**AVAILABLE DATA**
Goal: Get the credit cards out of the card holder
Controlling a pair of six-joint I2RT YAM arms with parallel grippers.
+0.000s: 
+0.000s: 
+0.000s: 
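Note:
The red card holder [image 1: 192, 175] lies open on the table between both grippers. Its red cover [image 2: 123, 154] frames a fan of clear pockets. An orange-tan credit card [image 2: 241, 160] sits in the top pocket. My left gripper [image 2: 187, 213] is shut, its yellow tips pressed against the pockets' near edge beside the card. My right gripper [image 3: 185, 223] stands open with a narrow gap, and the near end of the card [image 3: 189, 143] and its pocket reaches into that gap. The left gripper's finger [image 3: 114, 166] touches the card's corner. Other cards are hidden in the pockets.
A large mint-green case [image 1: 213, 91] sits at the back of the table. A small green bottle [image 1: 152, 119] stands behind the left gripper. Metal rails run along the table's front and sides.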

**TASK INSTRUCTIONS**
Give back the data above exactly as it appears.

**EXERCISE OUTPUT**
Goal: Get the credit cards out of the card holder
Controlling a pair of six-joint I2RT YAM arms with parallel grippers.
+0.000s: 
+0.000s: 
+0.000s: 
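Note:
The red card holder [image 1: 192, 175] lies open on the table between both grippers. Its red cover [image 2: 123, 154] frames a fan of clear pockets. An orange-tan credit card [image 2: 241, 160] sits in the top pocket. My left gripper [image 2: 187, 213] is shut, its yellow tips pressed against the pockets' near edge beside the card. My right gripper [image 3: 185, 223] stands open with a narrow gap, and the near end of the card [image 3: 189, 143] and its pocket reaches into that gap. The left gripper's finger [image 3: 114, 166] touches the card's corner. Other cards are hidden in the pockets.
A large mint-green case [image 1: 213, 91] sits at the back of the table. A small green bottle [image 1: 152, 119] stands behind the left gripper. Metal rails run along the table's front and sides.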

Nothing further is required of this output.